Tout en l’embrassant, je passe une main entre ses cuisses, le contact de son sexe humide et disposé à recevoir mes caresses, m’enlève toute appréhension. Elle s’étend sur le canapé, je m’agenouille entre ses cuisses et commence à donner de petits coups de langue sur son clitoris. Un léger gémissement de sa part et je m’enhardis, percevant une saveur délicate se répandre sous mon palais. Tout compte fait, le sexe d’une femme est bien plus agréable que celui d’un homme et je n’ai plus aucun complexe à poursuivre ma découverte et tenter de lui donner, malgré mon inexpérience, le maximum de plaisir. Un peu plus tard, j’ose lui poser la question qui me brûle les lèvres :


— Tu as quand même eu un peu de plaisir ?

— Pour une première fois, tu t’es bien débrouillée, dit-elle en m’attirant sur elle.

— Je crois que je préfère les femmes aux hommes.

— Ne sois pas si catégorique, tu n’as fait l’amour qu’avec un seul homme.

— Certains signes ne trompent pas.

— Si tu veux en être certaine, il te faudra vivre d’autres expériences.

— Pour l’instant, c’est avec toi, tu as encore beaucoup de choses à me faire découvrir.

— Je te préviens, je ne pourrai pas toujours me libérer. Stéph est tolérant, acceptera une aventure, mais pas une liaison durable.

— Il ne faut pas le mettre au courant, je t’en supplie.

— Ce n’était pas mon intention, ce sera notre jardin secret. Je ferai tout mon possible, mais nous ne pourrons pas avoir de relations intimes régulièrement, Stéph se poserait alors des questions. En sa présence, je te demanderai d’avoir ton comportement habituel...

— Tu n’as rien à craindre, je te le jure sur la tête des enfants.

— Je me fumerai bien un joint.

— Il reste du champagne, on s’en boit une flûte, dis-je en me rendant vers le coin cuisine.

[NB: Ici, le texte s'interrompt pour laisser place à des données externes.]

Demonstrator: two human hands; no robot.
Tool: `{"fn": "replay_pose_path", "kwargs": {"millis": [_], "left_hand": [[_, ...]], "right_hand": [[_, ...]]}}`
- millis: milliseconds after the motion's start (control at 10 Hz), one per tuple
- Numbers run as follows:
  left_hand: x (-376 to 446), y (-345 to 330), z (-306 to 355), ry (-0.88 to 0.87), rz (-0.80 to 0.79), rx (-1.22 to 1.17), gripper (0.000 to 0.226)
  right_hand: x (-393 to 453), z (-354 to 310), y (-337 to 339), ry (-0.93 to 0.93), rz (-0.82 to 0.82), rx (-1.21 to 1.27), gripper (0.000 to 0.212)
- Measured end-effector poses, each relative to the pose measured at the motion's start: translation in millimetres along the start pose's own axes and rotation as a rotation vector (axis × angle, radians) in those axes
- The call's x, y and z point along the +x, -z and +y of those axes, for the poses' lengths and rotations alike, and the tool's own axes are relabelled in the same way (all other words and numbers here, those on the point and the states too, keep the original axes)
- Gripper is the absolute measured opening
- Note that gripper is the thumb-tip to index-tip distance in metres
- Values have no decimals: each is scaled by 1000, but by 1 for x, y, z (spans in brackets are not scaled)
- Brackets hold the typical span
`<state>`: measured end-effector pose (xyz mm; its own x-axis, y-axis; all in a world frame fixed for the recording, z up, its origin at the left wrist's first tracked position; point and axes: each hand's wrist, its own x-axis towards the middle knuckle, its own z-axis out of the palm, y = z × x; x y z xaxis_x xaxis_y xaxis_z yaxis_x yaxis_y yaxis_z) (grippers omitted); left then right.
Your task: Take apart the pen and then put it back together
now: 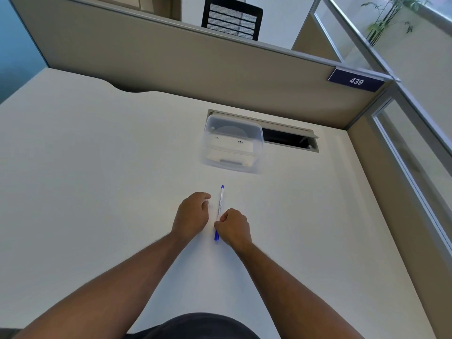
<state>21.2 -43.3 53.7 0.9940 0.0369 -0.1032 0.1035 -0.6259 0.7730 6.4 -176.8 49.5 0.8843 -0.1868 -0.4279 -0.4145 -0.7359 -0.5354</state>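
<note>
Left hand (193,215) rests on the desk (97,167) just left of the pen (219,211), fingers curled loosely, gripping nothing visible. Pen lies on the desk, assembled, blue cap end nearest the person, blue plug end pointing away. Right hand (233,227) sits just right of the pen, thumb and fingers pinching its lower barrel. Clear box (232,145) stands beyond the pen, well apart
</note>
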Motion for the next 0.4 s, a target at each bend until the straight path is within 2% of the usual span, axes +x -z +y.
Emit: {"fn": "replay_pose_path", "kwargs": {"millis": [200,300,400], "left_hand": [[-3,-8,-32,-204,-45,430,51],[-6,-12,-44,-193,-132,555,59],[-10,-13,-54,-220,-105,615,65]], "right_hand": [[-1,-1,-2,55,10,-121,15],[-1,1,-3,70,-1,-140,21],[-3,5,3,84,64,-150,29]]}}
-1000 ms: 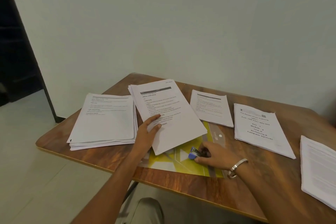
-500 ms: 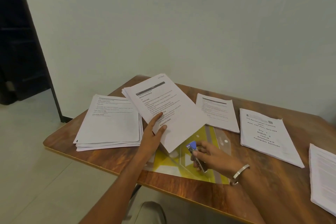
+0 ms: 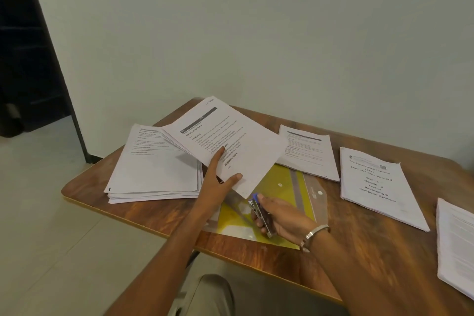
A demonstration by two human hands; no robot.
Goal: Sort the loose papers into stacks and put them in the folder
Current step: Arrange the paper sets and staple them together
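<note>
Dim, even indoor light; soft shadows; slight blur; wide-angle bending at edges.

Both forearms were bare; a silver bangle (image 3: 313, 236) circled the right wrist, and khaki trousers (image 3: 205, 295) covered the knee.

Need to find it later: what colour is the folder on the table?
Yellow, with a clear flap; folder, head view.

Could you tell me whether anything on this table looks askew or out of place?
Yes: the sheaf gripped by the left hand is skewed, overlapping the left stack and covering part of the yellow folder. The right hand holds a small stapler above the folder.
</note>
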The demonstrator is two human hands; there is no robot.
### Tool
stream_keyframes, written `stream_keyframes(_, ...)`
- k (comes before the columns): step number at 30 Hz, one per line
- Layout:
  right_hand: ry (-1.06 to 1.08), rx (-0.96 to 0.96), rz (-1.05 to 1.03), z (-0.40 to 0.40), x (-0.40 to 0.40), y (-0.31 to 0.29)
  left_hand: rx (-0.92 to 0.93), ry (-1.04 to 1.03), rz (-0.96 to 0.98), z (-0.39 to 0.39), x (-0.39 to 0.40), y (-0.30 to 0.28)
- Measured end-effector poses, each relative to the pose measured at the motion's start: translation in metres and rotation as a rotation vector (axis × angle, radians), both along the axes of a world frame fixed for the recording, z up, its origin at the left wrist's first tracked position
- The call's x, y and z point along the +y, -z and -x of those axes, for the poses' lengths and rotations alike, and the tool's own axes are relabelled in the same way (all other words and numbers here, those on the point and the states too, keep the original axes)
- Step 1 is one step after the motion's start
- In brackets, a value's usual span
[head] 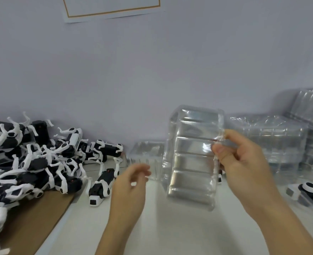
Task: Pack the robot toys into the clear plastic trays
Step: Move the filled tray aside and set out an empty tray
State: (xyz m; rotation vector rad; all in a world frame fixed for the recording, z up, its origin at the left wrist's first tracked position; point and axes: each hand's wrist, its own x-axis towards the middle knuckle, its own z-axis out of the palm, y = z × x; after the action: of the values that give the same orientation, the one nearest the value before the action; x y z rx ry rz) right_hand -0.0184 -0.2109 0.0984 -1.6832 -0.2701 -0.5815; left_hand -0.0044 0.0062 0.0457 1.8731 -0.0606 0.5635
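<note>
My right hand point(242, 161) pinches the right edge of a clear plastic tray point(190, 155) and holds it upright above the white table, its ribbed compartments facing me. To the left of the tray hovers my left hand point(131, 186), blurred, fingers loosely curled and holding nothing. A pile of black-and-white robot toys point(32, 159) lies at the left. One robot toy point(101, 186) lies apart near my left hand. Another robot toy point(312, 194) lies at the right edge.
Stacks of clear trays point(281, 142) stand against the wall at the right. A flat clear tray point(146, 155) lies behind my left hand. Brown cardboard point(34, 223) lies under the toy pile at lower left. A grey wall rises behind the table.
</note>
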Motion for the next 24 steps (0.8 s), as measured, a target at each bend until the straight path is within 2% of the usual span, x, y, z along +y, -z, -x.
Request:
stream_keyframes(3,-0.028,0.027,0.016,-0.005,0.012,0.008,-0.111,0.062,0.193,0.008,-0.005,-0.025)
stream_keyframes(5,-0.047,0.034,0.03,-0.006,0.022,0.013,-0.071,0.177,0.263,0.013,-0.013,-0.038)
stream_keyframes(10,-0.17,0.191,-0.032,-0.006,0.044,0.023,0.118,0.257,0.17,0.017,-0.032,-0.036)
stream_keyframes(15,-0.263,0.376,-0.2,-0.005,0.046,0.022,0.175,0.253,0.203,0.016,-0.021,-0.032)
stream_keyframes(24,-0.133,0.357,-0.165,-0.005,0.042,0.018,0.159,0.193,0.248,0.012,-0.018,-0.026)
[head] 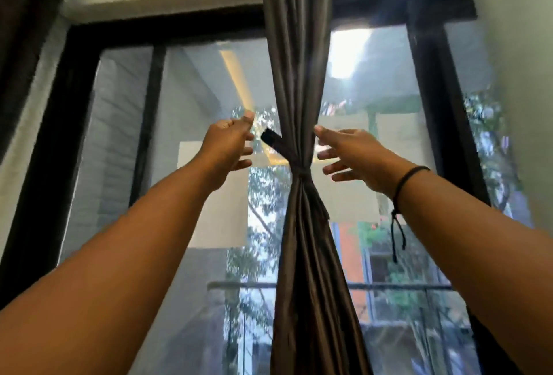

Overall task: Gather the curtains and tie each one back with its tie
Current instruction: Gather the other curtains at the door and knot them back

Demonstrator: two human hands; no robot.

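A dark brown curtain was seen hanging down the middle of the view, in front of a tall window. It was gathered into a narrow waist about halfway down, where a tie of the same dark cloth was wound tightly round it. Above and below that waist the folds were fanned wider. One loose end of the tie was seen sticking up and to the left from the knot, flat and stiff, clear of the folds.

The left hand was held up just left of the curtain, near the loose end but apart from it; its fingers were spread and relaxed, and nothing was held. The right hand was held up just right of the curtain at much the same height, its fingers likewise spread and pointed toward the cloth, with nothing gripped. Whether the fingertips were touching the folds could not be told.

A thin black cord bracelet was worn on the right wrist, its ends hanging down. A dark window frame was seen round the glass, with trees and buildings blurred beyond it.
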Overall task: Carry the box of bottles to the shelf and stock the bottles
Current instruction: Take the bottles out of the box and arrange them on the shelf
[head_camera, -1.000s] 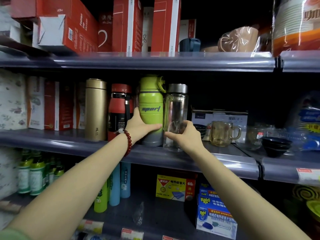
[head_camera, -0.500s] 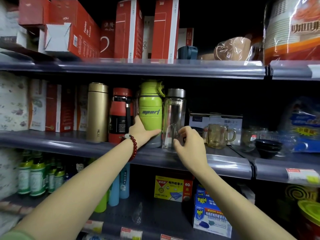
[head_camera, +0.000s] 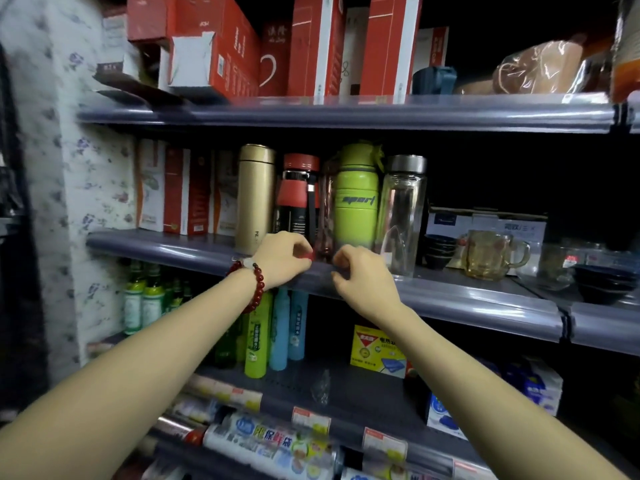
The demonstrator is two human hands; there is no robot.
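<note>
Several bottles stand in a row on the middle shelf: a gold flask, a red-and-black bottle, a green sport bottle and a clear glass bottle with a silver lid. A dark see-through bottle shows between the red and green ones. My left hand, with a red bead bracelet at the wrist, hovers at the shelf's front edge below the red bottle, fingers curled, holding nothing. My right hand is beside it below the green bottle, also curled and empty. No box of bottles is in view.
Red cartons fill the top shelf. Glass mugs and dark bowls sit right of the bottles. Green and blue bottles and a yellow box are on the lower shelf; wrapped rolls lie below. A patterned wall is at left.
Both hands have let go of the green and clear bottles and pulled back to the shelf's front edge with fingers curling in. The view has shifted right and down.
</note>
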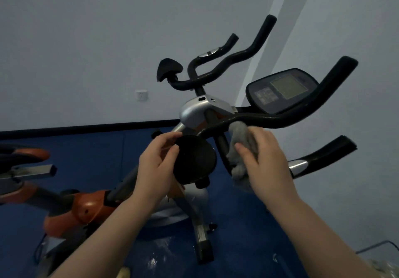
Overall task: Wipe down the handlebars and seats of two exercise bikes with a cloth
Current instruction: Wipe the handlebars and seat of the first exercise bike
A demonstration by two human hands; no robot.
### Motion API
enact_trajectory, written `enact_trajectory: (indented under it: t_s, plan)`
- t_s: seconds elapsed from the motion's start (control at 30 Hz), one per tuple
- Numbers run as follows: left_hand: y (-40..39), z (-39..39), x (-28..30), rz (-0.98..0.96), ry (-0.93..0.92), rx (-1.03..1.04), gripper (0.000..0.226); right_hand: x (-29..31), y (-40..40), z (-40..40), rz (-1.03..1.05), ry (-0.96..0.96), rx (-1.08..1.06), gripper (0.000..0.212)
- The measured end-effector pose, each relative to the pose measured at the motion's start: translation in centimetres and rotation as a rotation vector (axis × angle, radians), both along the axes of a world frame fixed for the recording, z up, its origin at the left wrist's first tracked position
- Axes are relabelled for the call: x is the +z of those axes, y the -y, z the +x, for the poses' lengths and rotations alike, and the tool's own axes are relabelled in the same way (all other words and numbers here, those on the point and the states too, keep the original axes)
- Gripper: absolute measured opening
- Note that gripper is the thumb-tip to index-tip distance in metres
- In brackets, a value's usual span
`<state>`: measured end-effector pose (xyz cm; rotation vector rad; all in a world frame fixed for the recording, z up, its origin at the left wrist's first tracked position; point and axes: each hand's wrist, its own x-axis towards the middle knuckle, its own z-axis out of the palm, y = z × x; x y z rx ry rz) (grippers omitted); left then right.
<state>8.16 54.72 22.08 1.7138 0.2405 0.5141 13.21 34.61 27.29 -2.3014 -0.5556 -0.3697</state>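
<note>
Nearest the camera, two bare forearms reach up from the bottom edge. The left hand [156, 165] curls around the left rim of a round black pad [194, 161], thumb and fingertips resting on its edge in a loose hold. The right hand [266, 161] is closed around a bunched grey cloth [243, 146], fingers pressed over it, and the top of the cloth touches the underside of the near bike's black handlebar [280, 117] just right of its centre. That handlebar sweeps up to the right, with a second grip lower right. Behind it sits a dark console [280, 89] with a pale screen. At the left edge an orange and black seat [26, 153] shows above an orange frame [86, 208] that runs down toward the blue floor [248, 223]. Farther off, a second handlebar [226, 63] rises on a silver housing, with a small black pad at its left end. A white wall socket [141, 95] sits on the pale far wall.
</note>
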Motion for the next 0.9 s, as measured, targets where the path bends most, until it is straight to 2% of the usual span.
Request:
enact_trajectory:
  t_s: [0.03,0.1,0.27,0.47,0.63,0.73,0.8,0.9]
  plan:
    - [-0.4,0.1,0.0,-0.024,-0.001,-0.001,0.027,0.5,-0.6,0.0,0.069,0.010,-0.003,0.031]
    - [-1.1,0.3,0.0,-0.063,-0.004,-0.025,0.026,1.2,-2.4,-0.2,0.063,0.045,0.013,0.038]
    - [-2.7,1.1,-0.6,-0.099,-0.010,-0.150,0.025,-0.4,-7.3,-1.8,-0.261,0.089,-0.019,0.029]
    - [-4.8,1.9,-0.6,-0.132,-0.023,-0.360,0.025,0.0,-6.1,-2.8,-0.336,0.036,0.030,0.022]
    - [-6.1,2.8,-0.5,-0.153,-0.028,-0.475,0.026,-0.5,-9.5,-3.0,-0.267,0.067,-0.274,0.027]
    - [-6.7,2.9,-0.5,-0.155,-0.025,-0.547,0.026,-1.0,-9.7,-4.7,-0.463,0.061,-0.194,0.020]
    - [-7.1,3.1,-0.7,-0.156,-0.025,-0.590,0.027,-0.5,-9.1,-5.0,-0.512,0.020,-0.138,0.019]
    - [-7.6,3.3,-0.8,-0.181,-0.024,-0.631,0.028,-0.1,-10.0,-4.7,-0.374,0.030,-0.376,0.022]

— Je vais te faire un aveu. Quand tu étais en jean ou en short et que tu marchais devant moi, je n’arrêtais pas de mater tes fesses. Tu as un déhanchement si sensuel... Et là, j’ai enfin l’occasion de les admirer sans vêtements et c’est terriblement excitant.

— Tu m’aurais avoué cela, il y a encore quelques jours, tu m’aurais profondément choquée. Tandis que là, ça ne me dérange absolument pas, même être à poil ne me pose aucun problème.

— C’est bien, tu progresses.

— Sans ton aide, je serai toujours coincée, je ne te remercierai jamais assez.

— Je te remercie de m’offrir ces moments inoubliables, ils resteront gravés à jamais.

— J’espère qu’il y en aura d’autres ?

— Oui, mais il faudra être prudentes.